**ASSIGNMENT**
Below are some records; copy them word for word and drop the pictures.

**RECORD SET**

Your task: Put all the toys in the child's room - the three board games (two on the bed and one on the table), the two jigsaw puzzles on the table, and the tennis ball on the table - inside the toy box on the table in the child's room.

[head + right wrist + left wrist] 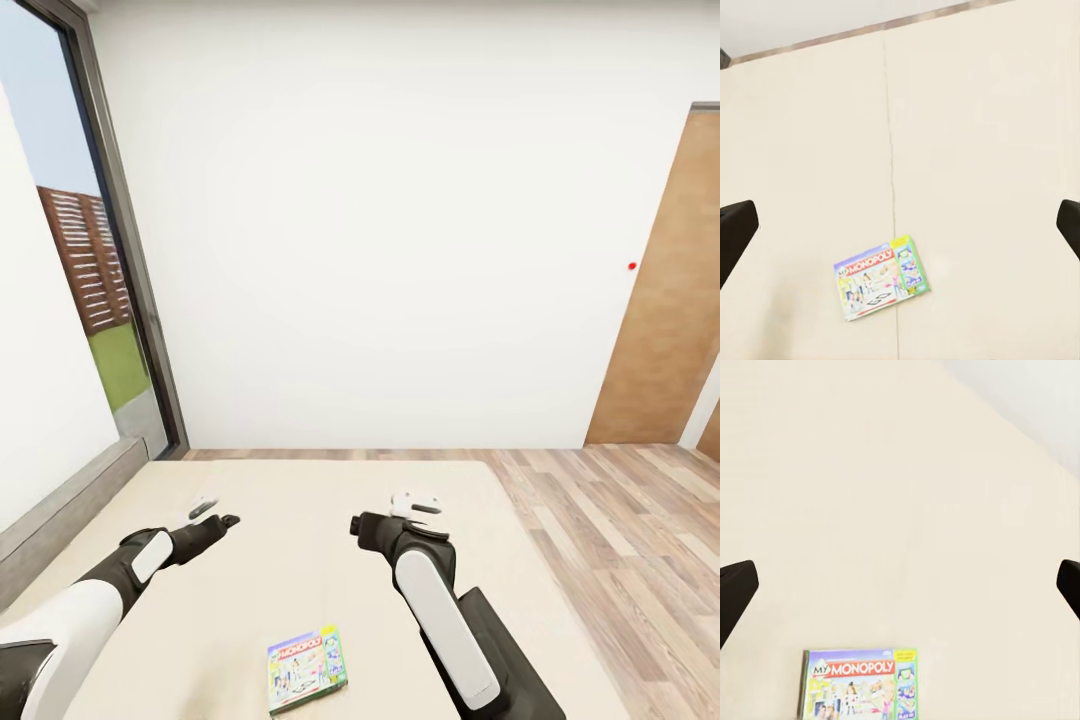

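Beige bed (300, 520): green-edged Monopoly board game (306, 670) is lying flat near your base, between both arms. Left tool (205, 508) and right tool (417, 503) are hovering spread, empty. Pickup step pending; you are needing to lower one tool onto the box edge.

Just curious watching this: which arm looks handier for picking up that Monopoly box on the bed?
Probably the left gripper: the Monopoly box lies between both arms on the bed, but looms larger between the left's open fingers.
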You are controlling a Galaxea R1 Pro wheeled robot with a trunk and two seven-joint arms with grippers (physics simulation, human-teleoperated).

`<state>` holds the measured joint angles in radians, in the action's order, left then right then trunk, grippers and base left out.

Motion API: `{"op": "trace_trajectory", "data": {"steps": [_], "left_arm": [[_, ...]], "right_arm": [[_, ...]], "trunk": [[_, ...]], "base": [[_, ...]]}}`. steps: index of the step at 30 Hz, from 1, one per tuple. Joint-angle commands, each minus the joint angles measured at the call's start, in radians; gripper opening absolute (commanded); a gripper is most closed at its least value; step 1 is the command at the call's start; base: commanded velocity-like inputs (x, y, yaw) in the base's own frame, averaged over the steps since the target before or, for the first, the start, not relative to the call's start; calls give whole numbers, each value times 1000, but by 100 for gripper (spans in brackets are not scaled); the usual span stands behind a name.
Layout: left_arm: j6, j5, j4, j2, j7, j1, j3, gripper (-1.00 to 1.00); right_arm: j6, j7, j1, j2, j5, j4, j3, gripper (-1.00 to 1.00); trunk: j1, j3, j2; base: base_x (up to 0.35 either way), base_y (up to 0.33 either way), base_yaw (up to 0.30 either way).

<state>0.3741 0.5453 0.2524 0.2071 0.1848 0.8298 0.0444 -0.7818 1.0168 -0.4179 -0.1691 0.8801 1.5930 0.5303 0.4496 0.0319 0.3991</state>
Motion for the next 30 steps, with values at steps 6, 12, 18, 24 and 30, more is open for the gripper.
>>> {"op": "trace_trajectory", "data": {"steps": [6, 12, 18, 24, 30], "left_arm": [[11, 4, 1, -1, -5, 0, 5, 100], [15, 3, 1, -2, -12, 0, 5, 100], [16, 1, 1, -11, -62, 1, 3, 100], [15, -6, 1, -41, -161, 2, -2, 100], [14, -9, 2, -72, -263, 2, -7, 100]], "right_arm": [[-1, 12, -1, 0, 8, 1, 0, 100], [-1, 14, -1, -3, 8, 1, 0, 100], [-1, 12, -1, -1, 8, 1, 1, 100], [0, 12, -1, 1, 8, 1, 0, 100], [1, 14, -1, -1, 8, 1, 1, 100]], "trunk": [[0, -10, 1], [0, -20, 1], [0, -29, 1], [0, -39, 1], [0, -49, 1]], "base": [[0, 0, 0], [0, 0, 0], [0, 0, 0], [0, 0, 0], [0, 0, 0]]}}
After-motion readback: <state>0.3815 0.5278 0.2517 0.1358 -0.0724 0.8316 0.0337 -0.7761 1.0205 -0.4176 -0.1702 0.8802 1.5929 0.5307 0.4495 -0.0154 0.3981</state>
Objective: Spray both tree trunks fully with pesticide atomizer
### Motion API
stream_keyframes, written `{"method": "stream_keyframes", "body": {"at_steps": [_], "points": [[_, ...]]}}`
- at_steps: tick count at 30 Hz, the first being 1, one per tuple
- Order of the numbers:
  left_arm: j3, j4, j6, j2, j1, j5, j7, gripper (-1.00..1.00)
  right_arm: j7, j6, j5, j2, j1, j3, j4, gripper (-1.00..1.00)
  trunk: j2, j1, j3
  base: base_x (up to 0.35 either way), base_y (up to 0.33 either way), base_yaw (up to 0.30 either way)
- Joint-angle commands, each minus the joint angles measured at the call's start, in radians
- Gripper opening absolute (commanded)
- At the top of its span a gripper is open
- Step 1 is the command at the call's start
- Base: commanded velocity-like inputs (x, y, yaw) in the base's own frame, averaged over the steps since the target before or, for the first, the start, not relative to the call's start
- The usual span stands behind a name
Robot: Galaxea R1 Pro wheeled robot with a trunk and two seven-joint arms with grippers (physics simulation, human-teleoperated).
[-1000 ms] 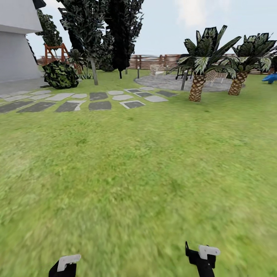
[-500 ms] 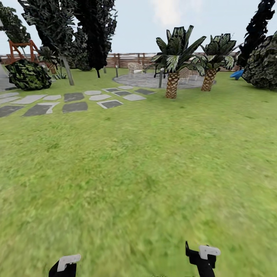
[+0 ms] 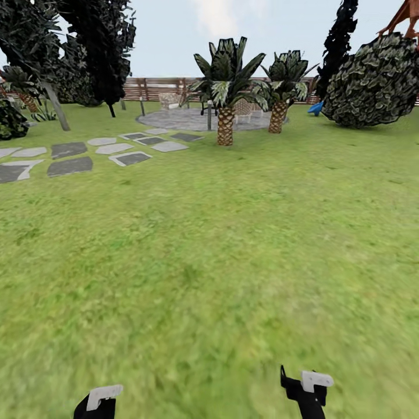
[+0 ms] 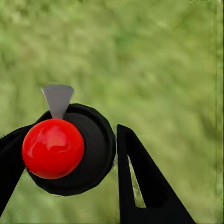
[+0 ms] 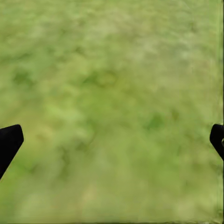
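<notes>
View had swung right across lawn (image 3: 221,244). Left gripper (image 4: 70,154) clamped what looked like the atomizer (image 4: 65,149); right gripper (image 5: 112,140) wide, empty. Still searching for trees.

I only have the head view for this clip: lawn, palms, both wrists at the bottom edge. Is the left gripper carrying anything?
Observer: Yes. In the left wrist view the left gripper has the atomizer between its fingers: a black round body with a red ball and a grey nozzle.
Operator: And the right one?
Observer: The right gripper is open, fingers spread wide, with just grass between them.
Operator: Is either near the ground?
Observer: I cannot tell; the grass is blurred in both wrist views.
</notes>
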Motion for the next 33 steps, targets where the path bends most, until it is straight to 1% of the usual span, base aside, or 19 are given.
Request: {"method": "stream_keyframes", "body": {"at_steps": [1, 33], "points": [[0.000, 0.000, 0.000, 0.000, 0.000, 0.000, 0.000, -1.00, 0.000, 0.000, 0.000, 0.000, 0.000, 0.000, 0.000, 1.00, 0.000, 0.000, -0.001, 0.000, -0.308, -0.288], [0.000, 0.000, -0.001, 0.000, 0.000, 0.000, 0.000, -1.00, 0.000, 0.000, 0.000, 0.000, 0.000, 0.000, 0.000, 1.00, 0.000, 0.000, -0.019, 0.000, -0.308, -0.288]]}}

**OUTPUT FOR THIS TASK**
Your task: Put all the toys in the child's room - the three board games (two on the bed and one on the table), the two jigsaw puzzles on the table, and the tennis ball on the table - inside the toy box on the table in the child's room.

[head + right wrist + left wrist] 

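Beige bed (300, 520): green-edged Monopoly board game (306, 670) is lying flat near your base, between both arms. Left tool (205, 508) and right tool (417, 503) are hovering spread, empty. Pickup step pending; you are needing to lower one tool onto the box edge.

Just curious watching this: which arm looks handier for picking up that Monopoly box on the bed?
Probably the left gripper: the Monopoly box lies between both arms on the bed, but looms larger between the left's open fingers.
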You are controlling a Galaxea R1 Pro wheeled robot with a trunk and two seven-joint arms with grippers (physics simulation, human-teleoperated).

`<state>` holds the measured joint angles in radians, in the action's order, left then right then trunk, grippers and base left out.

Motion API: `{"op": "trace_trajectory", "data": {"steps": [_], "left_arm": [[_, ...]], "right_arm": [[_, ...]], "trunk": [[_, ...]], "base": [[_, ...]]}}`. steps: index of the step at 30 Hz, from 1, one per tuple. Joint-angle commands, each minus the joint angles measured at the call's start, in radians; gripper opening absolute (commanded); a gripper is most closed at its least value; step 1 is the command at the call's start; base: commanded velocity-like inputs (x, y, yaw) in the base's own frame, averaged over the steps since the target before or, for the first, the start, not relative to the call's start; calls give whole numbers, each value times 1000, but by 100 for gripper (spans in brackets are not scaled); the usual span stands behind a name.
Layout: left_arm: j6, j5, j4, j2, j7, j1, j3, gripper (-1.00 to 1.00); right_arm: j6, j7, j1, j2, j5, j4, j3, gripper (-1.00 to 1.00); trunk: j1, j3, j2; base: base_x (up to 0.35 either way), base_y (up to 0.33 either way), base_yaw (up to 0.30 either way).

<state>0.3741 0.5453 0.2524 0.2071 0.1848 0.8298 0.0444 -0.7818 1.0168 -0.4179 -0.1691 0.8801 1.5930 0.5303 0.4496 0.0319 0.3991</state>
Motion for the next 30 steps, with values at steps 6, 12, 18, 24 and 30, more is open for the gripper.
>>> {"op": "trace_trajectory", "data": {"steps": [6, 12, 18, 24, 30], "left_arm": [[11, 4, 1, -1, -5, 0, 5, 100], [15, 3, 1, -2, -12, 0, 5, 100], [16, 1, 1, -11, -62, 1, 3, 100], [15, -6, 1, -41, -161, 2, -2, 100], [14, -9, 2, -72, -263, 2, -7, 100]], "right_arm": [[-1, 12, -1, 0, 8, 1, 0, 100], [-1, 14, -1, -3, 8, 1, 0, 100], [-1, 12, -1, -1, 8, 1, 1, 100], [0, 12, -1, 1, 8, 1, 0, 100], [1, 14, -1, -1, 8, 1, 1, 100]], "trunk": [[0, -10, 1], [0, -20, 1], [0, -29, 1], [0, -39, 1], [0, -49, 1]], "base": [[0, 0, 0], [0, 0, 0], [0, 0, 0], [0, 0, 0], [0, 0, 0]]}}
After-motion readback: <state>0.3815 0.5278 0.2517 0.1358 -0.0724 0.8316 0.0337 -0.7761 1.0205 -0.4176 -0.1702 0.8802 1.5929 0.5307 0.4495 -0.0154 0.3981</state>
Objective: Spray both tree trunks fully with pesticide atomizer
### Motion API
stream_keyframes, written `{"method": "stream_keyframes", "body": {"at_steps": [_], "points": [[_, ...]]}}`
- at_steps: tick count at 30 Hz, the first being 1, one per tuple
- Order of the numbers:
  left_arm: j3, j4, j6, j2, j1, j5, j7, gripper (-1.00..1.00)
  right_arm: j7, j6, j5, j2, j1, j3, j4, gripper (-1.00..1.00)
  trunk: j2, j1, j3
  base: base_x (up to 0.35 either way), base_y (up to 0.33 either way), base_yaw (up to 0.30 either way)
- Joint-angle commands, each minus the joint angles measured at the call's start, in radians
- Gripper opening absolute (commanded)
- At the top of its span a gripper is open
- Step 1 is the command at the call's start
- Base: commanded velocity-like inputs (x, y, yaw) in the base's own frame, averaged over the steps since the target before or, for the first, the start, not relative to the call's start
- The usual span stands behind a name
Robot: Galaxea R1 Pro wheeled robot with a trunk and two seven-joint arms with grippers (physics simulation, human-teleoperated).
[-1000 ms] 
[-500 ms] 
[+0 ms] 
[+0 ms] 
[+0 ms] 
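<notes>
View had swung right across lawn (image 3: 221,244). Left gripper (image 4: 70,154) clamped what looked like the atomizer (image 4: 65,149); right gripper (image 5: 112,140) wide, empty. Still searching for trees.

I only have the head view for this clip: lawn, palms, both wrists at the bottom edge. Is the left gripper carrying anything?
Observer: Yes. In the left wrist view the left gripper has the atomizer between its fingers: a black round body with a red ball and a grey nozzle.
Operator: And the right one?
Observer: The right gripper is open, fingers spread wide, with just grass between them.
Operator: Is either near the ground?
Observer: I cannot tell; the grass is blurred in both wrist views.
</notes>
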Motion for the next 33 steps, targets where the path bends most, until it is straight to 1% of the usual span, base aside, or 19 are given.
Request: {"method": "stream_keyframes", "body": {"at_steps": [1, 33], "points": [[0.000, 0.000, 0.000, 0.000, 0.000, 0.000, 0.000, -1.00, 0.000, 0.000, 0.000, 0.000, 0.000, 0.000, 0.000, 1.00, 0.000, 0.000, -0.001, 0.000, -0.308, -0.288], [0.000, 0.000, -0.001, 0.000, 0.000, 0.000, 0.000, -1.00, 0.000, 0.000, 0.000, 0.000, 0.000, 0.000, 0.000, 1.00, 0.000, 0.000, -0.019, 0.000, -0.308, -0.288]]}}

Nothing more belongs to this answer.